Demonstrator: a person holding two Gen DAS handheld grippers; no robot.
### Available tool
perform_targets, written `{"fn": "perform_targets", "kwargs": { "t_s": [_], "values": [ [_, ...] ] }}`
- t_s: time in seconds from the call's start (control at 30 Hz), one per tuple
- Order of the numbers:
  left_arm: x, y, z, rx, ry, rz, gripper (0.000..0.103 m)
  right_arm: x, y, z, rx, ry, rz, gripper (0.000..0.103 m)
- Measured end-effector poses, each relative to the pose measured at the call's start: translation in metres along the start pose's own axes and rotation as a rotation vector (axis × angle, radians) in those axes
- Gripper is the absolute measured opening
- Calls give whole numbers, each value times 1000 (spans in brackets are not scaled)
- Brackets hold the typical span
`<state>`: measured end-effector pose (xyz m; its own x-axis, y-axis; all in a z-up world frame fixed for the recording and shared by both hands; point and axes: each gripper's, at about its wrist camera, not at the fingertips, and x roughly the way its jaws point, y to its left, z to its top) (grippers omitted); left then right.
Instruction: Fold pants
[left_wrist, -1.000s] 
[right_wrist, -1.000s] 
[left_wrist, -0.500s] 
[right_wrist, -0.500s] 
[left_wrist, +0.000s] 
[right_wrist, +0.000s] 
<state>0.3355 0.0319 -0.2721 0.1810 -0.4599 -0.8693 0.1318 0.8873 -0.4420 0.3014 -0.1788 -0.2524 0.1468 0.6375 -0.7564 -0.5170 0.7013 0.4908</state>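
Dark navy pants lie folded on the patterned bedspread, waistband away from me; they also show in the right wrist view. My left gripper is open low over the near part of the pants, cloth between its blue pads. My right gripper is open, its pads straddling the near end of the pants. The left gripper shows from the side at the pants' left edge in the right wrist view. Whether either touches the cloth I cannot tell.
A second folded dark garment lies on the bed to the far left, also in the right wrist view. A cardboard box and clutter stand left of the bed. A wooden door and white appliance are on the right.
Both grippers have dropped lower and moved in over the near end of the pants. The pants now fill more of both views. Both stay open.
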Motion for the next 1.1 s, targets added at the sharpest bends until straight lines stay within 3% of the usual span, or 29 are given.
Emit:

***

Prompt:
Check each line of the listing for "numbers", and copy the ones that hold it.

Written solution:
- Order of the numbers:
- Calls give whole numbers, each value times 1000 (spans in brackets are not scaled)

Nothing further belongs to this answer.